Cada vez que recuerdo aquellos hechos, me traslado a una de las épocas más fecundas de mi compromiso con los demás, cuyos restos aún perduran. Retengo retazos de aquel espíritu revolucionario que me ligó a causas justas y, de un modo especial, a aquellas que más tuvieron que ver con nuestro imaginario colectivo. No estuve en París, por hallarme peleando por abrazar a Marx en unos estudios que me dejarían anclado en la hispalense y profesando más tarde en la naciente UCO. Sin embargo, durante aquel simbólico año sí participé en algún encierro glorioso; recuerdo, por ejemplo, el que tuvo lugar en la Facultad de Derecho, en compañía de otros compañeros y, entre ellos, la de mi viejo amigo desde la infancia Miguel A. Rotger, hoy igual de comprometido que entonces y prestigioso abogado en Málaga, y por aquellos días inquieto estudiante de leyes. Para nosotros, Jacques Sauvageot, Geismar o Cohn Bendit eran ya todo un símbolo. Aquel año fue crucial para mí, y no solo por lo acontecido en París, sino porque cuando ya todo parecía languidecer tras la muerte del senador Robert Kennedy (dos meses más tarde que la de Luther King) se abrió un pórtico de impresiones en mi vida que no se cerró hasta meses después. De forma especial, me impactó la entrada en Checoslovaquia, por orden de Moscú, en la madrugada del 20 al 21 de agosto, de las tropas de cinco países del Pacto de Varsovia para cegar la vía al socialismo tímidamente abierta por Alexandre Dubcek. Aquello me hizo reflexionar sobre mi compromiso político, y propició un giro en mi vida. El eco de lo acontecido en el país galo me produjo sana envidia, y recuerdo que durante aquel estío escribí más que nunca, especialmente sobre la guerra de Vietnam.

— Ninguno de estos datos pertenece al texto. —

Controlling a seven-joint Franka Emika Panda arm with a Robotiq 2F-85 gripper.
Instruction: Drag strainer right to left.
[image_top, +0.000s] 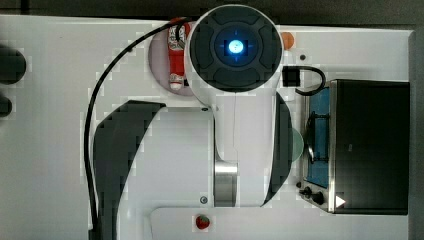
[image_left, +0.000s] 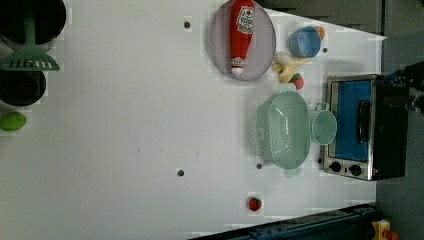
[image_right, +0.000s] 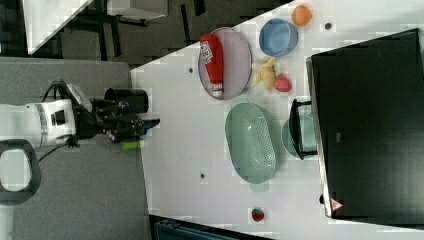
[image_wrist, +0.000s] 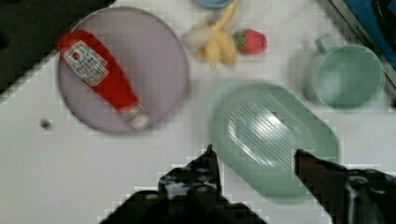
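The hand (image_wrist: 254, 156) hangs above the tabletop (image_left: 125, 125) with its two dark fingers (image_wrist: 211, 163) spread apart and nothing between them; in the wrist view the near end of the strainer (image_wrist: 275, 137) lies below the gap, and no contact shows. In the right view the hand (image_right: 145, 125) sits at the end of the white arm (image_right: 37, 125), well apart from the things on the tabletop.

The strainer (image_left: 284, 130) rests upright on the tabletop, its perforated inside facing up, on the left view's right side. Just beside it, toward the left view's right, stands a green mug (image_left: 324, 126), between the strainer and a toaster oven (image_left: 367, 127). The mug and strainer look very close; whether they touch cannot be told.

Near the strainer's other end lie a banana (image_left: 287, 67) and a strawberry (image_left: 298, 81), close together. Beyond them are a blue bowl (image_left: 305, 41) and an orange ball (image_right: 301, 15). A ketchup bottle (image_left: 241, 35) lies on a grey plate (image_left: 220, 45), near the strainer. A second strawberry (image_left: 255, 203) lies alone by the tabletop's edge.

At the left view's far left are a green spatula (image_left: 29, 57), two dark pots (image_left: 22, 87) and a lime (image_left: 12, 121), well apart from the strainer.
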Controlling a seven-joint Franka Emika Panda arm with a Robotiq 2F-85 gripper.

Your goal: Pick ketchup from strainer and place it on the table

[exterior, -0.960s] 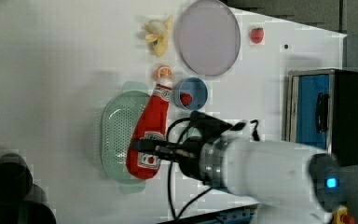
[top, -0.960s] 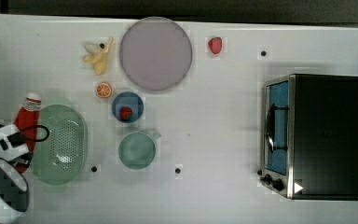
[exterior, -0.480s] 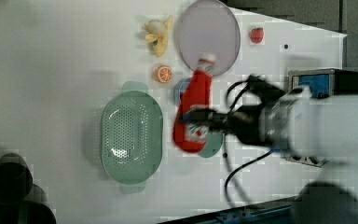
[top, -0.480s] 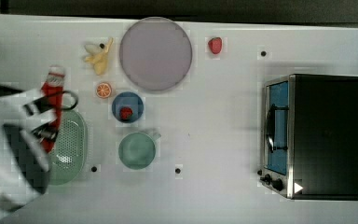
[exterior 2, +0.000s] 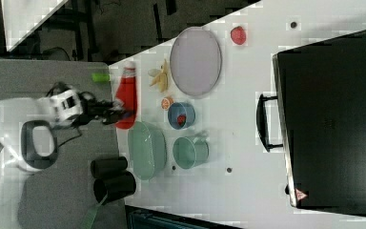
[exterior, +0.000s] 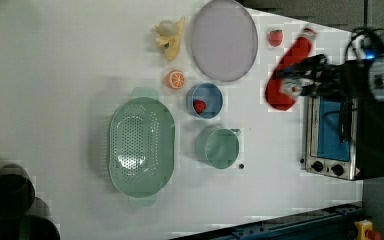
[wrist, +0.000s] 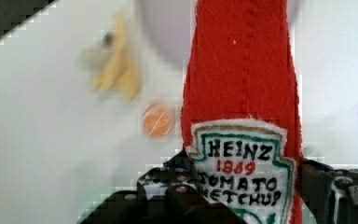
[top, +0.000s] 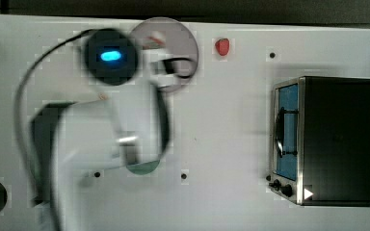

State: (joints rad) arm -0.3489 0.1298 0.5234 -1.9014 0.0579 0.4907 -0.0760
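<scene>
The ketchup (exterior: 291, 67), a red soft bottle with a white cap and a white label, hangs in the air clear of the table (exterior: 55, 75). My gripper (exterior: 294, 84) is shut on its lower body at the label. In the wrist view the fingers (wrist: 168, 189) press both sides of the ketchup (wrist: 242, 79). The right view has the ketchup (exterior 2: 126, 93) held cap-up off my gripper (exterior 2: 123, 114). The pale green strainer (exterior: 141, 146) sits with nothing in it, well to the left view's left of the gripper. In the top view my blurred arm (top: 111, 130) covers the strainer's area.
A grey-lilac plate (exterior: 224, 40), a banana (exterior: 170, 36), an orange slice (exterior: 175, 79), a blue bowl (exterior: 205, 102) holding a strawberry and a green cup (exterior: 221, 148) lie near the strainer. A loose strawberry (exterior: 275, 37) and a toaster oven (exterior: 337, 135) are at the left view's right.
The gripper lifted the ketchup out of the strainer and carried it across to the left view's right, past the bowl and plate. The strainer now sits bare.
</scene>
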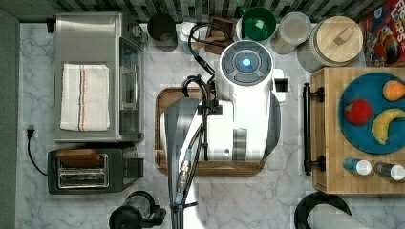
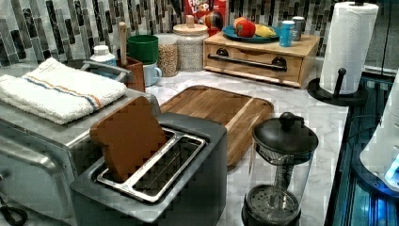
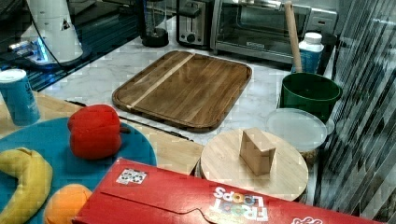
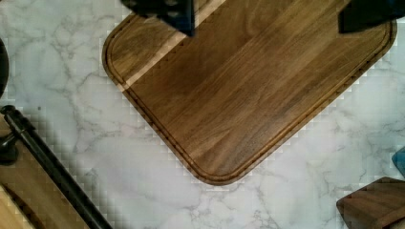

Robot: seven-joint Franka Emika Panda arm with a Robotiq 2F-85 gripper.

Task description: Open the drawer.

Aquel verano del 68 supuso que, en Praga, ya no hubiera primavera, ni socialismo de rostro amable, sino el viejo socialismo «real» y su triunfante represión. Después, en octubre, se producirían los acontecimientos de México, si bien poco antes percibí un rayo de esperanza en el compromiso de algunos obispos que poco o nada tenían que ver con los nuestros, y que en Latinoamérica se cansaron de ver a los pobres con los ojos de los ricos. Con su teología liberadora, dieron voz a cuantos estaban excluidos del mercado. Algo se movía allí en contra del criterio de Roma y de los regímenes más conservadores. Todos aquellos acontecimientos quedaron marcados a fuego en mi vida, como en la de otros muchos de mi generación, quienes a buen seguro nos comprometimos de la mejor forma que pudimos o supimos por el cambio en nuestra sociedad.